Querying or Reading Data

OpenTSDB offers a number of means to extract data such as CLI tools, an HTTP API and as a GnuPlot graph. Querying with OpenTSDB's tag based system can be a bit tricky so read through this document and checkout the following pages for deeper information. Example queries on this page follow the HTTP API format.

OpenTSDB提供很多方法抽取数据,例如CLI tools,HTTPAPI,Gnuplot图。

基于系统查询OpenTSDB的tag是件困难的事情。通过阅读下面的文档获取更多信息。

Query Components

OpenTSDB's query language is fairly simple but flexible. Each query has the following components:

OpenTSDB的查询语言是比较简单,灵活的。每个查询包括如下部分:

Parameter Date Type Required Description Example
Start Time String or Integer Yes

Starting time for the query. This may be an absolute or relative time. See Dates and Times for details

相对值和绝对值都支持

24h-ago
End Time String or Integer No

An end time for the query. If the end time is not supplied, the current time on the TSD will be used. See Dates and Times for details.

可以不提供,默认是当前时间

1h-ago
Metric String Yes

The full name of a metric in the system. Must be the complete name. Case sensitive

metric的名字,大小写敏感

sys.cpu.user
Aggregation Function String Yes

A mathematical function to use in combining multiple time series

整合多个时间序列的数学函数

sum
Tags String No

An optional set of tags for filtering or grouping

基于tags进行过滤

host=*,dc=lax
Downsampler String No

An optional interval and function to reduce the number of data points returned

减少返回数据点

1h-avg
Rate String No

An optional flag to calculate the rate of change for the result

计算结果变化的比率

rate

Times

Absolute time stamps are supported in human readable format or Unix style integers. Relative times may be used for refreshing dashboards. Currently, all queries are able to cover a single time span. In the future we hope to provide an offset query parameter that would allow for aggregations or graphing of a metric over different time periods, such as comparing last week to 1 year ago. See Dates and Times for details on what is permissible.

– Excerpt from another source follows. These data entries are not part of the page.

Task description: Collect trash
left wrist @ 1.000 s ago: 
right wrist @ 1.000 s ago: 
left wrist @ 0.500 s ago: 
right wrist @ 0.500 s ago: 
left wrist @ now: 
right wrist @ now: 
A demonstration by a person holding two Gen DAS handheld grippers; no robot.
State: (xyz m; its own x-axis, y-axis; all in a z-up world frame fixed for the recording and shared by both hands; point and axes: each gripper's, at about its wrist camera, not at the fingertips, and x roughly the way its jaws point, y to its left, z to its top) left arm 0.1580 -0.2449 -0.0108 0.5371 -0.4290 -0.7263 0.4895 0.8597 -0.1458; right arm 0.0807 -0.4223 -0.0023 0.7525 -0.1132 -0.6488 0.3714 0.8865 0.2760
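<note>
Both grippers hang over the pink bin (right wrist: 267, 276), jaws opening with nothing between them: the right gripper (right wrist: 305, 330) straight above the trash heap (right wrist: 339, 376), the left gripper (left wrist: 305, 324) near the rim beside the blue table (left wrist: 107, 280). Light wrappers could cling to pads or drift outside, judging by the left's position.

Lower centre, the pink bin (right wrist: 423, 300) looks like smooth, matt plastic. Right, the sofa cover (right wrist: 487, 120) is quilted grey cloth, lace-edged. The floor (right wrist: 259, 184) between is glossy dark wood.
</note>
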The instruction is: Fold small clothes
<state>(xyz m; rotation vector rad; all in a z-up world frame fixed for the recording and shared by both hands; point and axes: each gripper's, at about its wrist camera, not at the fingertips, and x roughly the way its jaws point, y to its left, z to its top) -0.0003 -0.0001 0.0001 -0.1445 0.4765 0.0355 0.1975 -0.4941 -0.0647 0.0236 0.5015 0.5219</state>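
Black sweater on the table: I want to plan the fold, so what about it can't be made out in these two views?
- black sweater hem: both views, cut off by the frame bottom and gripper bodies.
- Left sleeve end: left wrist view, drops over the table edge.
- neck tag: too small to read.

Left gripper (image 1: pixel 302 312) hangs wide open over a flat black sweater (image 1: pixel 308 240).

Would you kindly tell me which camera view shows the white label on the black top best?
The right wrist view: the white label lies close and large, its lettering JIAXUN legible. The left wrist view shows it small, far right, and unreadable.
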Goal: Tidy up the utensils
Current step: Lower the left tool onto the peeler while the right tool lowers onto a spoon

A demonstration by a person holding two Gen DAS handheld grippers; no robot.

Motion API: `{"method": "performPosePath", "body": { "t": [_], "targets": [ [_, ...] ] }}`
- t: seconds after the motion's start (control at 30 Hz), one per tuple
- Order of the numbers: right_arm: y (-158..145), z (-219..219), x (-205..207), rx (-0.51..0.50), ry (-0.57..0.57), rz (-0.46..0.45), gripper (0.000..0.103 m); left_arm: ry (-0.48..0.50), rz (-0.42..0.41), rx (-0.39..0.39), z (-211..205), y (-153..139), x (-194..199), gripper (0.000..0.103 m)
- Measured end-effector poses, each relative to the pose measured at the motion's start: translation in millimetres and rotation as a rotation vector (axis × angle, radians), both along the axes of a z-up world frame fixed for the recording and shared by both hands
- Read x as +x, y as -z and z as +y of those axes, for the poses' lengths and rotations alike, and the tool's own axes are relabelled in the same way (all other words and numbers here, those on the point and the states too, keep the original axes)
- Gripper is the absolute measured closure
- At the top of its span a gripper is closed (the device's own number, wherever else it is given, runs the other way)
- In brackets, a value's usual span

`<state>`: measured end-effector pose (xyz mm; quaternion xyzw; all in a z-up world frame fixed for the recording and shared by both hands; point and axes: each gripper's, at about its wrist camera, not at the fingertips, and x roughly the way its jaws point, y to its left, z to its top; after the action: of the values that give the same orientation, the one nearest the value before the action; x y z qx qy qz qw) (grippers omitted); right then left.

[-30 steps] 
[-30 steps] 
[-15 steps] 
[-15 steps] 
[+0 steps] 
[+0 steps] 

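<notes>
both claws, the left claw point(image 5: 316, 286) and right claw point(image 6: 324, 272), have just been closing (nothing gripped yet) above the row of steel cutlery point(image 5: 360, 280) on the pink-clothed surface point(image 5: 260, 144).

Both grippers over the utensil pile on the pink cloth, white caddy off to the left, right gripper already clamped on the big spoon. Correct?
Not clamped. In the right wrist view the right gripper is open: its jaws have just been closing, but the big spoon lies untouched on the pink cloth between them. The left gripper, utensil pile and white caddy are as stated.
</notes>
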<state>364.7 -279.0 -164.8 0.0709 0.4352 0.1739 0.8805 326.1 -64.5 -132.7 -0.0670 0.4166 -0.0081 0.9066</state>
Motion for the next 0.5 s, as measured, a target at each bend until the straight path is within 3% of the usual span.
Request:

更利于阅读的时间戳或者Unix风格的都是支持的。相对时间主要是用于更新dashboard。

目前,所有的查询都是基于单个时间范围的。未来,会提供一个偏移量时间查询参数,支持一段时间内数据的整合,例如比较上个星期和一年前的。

While OpenTSDB can store data with millisecond resolution, most queries will return the data with second resolution to provide backwards compatibility for existing tools. Unless a down sampling algorithm has been specified with a query, the data will automatically be down sampled to 1 second using the same aggregation function specified in a query. This way, if multiple data points are stored for a given second, they will be aggregated and returned in a normal query correctly.

虽然OpenTSDB支持毫秒级数据存储,大多数的查询返回秒级数据。除非通过下载数据的方式,否则默认都是1秒内的数据采样。

如果单秒内存在多个数据点,它们会被整合,然后在一单个查询中返回。

To extract data with millisecond resolution, use the /api/query endpoint and specify the msResolution JSON parameter or ms query string flag and it will bypass down sampling (unless specified) and return all timestamps in Unix epoch millisecond resolution. Also, the scancommandline utility will return the timestamp as written in storage.

使用毫秒级别方式抽取数据,通过api/query接口,确定msResolution Json参数或者指定ms查询字符串,返回Unix格式的毫秒数据格式。

scan commandline utility 返回存储中的时间戳。

Tags

Every time series is comprised of a metric and one or more tag name/value pairs. Since tags are optional in queries, if you request only the metric name, then every metric with any number or value of tags will be returned in the aggregated results. For example, if we have a stored data set:

sys.cpu.user host=webserver01,cpu=0  1356998400  1
sys.cpu.user host=webserver01,cpu=1 1356998400 4
sys.cpu.user host=webserver02,cpu=0 1356998400 2
sys.cpu.user host=webserver02,cpu=1 1356998400 1

and simply craft a query start=1356998400&m=sum:sys.cpu.user, we will get a value of 8 at 1356998400 that incorporates all 4 time series.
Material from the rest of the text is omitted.